Glassdoor uses a 5-point rating system based on employee feedback.
0.00 – 1.50 Workers are rated as “Very Dissatisfied.”
1.51 to 2.51 Workers Feel “Dissatisfied”
2.51–3.50 Workers respond, “Okay.”
3.51–4.00 Workers Report “Satisfied”
4.01 to 5.00 Workers are “Extremely Happy.”
Additionally, Glassdoor employs an algorithm to highlight and give greater weight to recent reviews. This is done in order to provide readers with the most recent business satisfaction score. Also, former workers leave comments about their experiences working there. Low levels of employee satisfaction will be reflected in Glassdoor’s quantitative and qualitative data.
The rating that appears on a business profile is typically the average of all authorized reviews that the business has ever gotten. After an employee submits a review, the rating typically updates after seven business days.
8. Return on Investment for Staff Engagement
Knowing the return on investment (ROI) of strong employee engagement is also important. After all, people with higher levels of engagement produce more and have a higher return on investment. This goes beyond “hearsay.”

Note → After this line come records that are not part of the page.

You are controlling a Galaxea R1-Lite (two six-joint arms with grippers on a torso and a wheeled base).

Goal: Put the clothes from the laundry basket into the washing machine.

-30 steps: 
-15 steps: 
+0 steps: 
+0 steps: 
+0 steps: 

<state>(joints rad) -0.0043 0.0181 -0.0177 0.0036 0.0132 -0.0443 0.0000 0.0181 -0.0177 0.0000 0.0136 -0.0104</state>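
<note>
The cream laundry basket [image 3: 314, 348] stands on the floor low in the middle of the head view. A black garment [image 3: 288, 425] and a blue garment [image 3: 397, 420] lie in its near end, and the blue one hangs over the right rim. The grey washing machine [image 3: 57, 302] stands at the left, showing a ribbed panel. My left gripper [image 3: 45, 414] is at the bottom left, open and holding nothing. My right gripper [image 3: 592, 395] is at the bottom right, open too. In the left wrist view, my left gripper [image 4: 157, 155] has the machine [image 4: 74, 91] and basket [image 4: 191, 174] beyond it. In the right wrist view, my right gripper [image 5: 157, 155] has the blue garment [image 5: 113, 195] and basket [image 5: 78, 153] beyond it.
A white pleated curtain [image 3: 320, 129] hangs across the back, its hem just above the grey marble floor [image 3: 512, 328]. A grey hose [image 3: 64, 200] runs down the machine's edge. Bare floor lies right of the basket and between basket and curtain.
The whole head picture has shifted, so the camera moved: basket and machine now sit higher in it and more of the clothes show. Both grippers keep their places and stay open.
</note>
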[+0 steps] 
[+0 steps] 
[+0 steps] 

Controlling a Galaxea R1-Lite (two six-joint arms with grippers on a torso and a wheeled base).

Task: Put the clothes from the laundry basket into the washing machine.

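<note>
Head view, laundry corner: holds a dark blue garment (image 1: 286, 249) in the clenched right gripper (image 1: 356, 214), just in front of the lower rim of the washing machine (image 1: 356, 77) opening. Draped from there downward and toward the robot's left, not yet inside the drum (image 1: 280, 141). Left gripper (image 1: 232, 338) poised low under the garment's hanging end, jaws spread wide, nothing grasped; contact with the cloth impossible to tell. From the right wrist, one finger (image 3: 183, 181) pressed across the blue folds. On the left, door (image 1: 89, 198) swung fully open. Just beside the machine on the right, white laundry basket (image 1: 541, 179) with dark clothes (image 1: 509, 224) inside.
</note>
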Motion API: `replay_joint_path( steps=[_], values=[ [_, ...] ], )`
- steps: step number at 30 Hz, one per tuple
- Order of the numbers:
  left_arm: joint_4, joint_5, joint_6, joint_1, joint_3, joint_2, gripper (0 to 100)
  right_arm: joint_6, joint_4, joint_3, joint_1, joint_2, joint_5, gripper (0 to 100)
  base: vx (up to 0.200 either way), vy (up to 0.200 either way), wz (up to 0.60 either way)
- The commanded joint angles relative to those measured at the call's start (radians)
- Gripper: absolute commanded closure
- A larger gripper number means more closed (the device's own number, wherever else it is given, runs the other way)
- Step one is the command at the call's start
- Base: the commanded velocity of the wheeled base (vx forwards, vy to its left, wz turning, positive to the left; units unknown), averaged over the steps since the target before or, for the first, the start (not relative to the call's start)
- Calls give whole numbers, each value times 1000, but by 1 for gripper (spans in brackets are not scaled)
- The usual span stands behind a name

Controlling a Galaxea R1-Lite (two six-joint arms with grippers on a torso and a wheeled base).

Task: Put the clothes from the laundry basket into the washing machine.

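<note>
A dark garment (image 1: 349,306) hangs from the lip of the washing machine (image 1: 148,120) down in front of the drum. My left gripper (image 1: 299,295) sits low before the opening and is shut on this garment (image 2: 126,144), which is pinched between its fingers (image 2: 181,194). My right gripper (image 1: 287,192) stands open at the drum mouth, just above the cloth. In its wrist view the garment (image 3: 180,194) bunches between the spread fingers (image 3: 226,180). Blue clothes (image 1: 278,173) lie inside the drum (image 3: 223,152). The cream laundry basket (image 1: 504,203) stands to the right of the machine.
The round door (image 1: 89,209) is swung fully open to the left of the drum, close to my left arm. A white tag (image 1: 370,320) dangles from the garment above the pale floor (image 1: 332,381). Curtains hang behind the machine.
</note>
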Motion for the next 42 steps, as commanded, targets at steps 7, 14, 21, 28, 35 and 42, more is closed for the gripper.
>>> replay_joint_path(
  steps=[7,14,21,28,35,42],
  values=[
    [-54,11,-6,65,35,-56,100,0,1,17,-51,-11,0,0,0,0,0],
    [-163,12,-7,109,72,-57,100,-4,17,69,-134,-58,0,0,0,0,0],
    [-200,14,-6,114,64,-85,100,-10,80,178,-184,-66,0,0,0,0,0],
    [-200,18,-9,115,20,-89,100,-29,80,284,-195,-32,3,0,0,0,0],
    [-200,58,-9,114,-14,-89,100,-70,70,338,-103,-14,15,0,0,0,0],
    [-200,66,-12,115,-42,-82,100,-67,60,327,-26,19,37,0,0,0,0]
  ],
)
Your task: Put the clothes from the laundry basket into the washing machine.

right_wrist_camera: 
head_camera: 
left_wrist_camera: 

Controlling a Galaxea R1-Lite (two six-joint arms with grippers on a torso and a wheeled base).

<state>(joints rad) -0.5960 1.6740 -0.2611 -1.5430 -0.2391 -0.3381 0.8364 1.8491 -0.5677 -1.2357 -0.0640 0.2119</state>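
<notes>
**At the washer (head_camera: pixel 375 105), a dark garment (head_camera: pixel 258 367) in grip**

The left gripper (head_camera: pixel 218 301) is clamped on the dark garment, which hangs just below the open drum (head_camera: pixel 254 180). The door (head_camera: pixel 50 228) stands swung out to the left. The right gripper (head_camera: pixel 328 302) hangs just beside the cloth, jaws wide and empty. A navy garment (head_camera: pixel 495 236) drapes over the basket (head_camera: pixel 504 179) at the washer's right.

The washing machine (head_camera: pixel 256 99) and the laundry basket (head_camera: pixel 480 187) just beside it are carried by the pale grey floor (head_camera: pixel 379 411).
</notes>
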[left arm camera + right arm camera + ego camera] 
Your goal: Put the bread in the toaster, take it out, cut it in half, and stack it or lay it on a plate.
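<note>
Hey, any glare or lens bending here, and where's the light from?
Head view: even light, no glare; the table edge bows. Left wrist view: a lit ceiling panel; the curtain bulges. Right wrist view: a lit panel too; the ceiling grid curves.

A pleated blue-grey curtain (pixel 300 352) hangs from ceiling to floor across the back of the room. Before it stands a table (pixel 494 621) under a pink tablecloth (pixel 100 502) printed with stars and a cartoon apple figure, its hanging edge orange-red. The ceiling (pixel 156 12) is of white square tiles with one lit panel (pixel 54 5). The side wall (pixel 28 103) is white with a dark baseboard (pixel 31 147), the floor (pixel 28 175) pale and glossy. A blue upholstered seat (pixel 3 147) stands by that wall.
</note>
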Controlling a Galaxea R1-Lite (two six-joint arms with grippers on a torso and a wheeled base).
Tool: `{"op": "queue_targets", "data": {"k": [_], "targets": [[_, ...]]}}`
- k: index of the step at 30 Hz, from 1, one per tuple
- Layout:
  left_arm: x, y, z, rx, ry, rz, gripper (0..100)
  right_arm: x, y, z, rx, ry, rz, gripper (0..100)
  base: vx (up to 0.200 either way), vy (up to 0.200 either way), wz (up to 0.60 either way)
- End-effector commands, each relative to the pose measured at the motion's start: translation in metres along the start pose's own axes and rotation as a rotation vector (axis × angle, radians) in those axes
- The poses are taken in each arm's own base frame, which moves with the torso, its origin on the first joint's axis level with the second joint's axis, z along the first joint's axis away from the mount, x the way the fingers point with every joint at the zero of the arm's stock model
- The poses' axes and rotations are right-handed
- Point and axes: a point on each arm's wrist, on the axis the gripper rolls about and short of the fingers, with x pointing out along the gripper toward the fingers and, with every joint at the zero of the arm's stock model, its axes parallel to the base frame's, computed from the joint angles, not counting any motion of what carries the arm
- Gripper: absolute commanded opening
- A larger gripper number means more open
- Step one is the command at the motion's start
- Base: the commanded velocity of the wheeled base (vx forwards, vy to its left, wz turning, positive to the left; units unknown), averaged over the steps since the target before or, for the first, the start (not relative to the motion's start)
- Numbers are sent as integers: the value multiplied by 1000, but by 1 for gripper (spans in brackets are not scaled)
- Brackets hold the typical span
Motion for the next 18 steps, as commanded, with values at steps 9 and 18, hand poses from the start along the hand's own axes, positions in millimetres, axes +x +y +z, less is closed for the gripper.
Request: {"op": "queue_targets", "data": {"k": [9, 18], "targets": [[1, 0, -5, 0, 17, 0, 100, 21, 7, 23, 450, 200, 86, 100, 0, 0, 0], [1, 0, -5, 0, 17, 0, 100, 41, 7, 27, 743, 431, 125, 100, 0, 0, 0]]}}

For instance, BestBuy was able to pinpoint the importance of its most engaged workers and how it affected operating profitability. BestBuy discovered that a 0.1% increase in employee engagement raises the yearly operational income of that specific shop by more than $100,000. Gallup studies have also shown that companies that put a high priority on employee engagement might see a 20% boost in revenue.
9. Client satisfaction
Low customer satisfaction frequently results from low employee engagement rates, and vice versa. Imagine yourself in any situation where you are interacting with a client or customer service representative, and consider how satisfied you are when the individual you are interacting with is composed, amiable, and goes above and beyond.
According to a report by Aberdeen Research, customer interactions do not occur in a vacuum. They are the outcome of work-related activities. Companies that grasp the significance of employee engagement and oversee it via a structured program in line with their objectives for the client experience get significantly better outcomes.
It goes without saying that this metric must be compared to other measures of employee engagement. Customers are often satisfied, but employees are frequently burned out, so it is essential to find a balance.
10. Gallup and UWES Scales
You can also make use of well-known employee engagement scales. The UWES and GALLUP scales are the two most widely used and approved. Both have undergone extensive testing. Higher scores on both scales correspond to better business results.
In sum
Employees who are engaged are motivated and productive, and they bring out the very best in their companies. Monitoring employee engagement levels with employee engagement metrics will assist you in identifying and resolving problems early on and will increase employee engagement.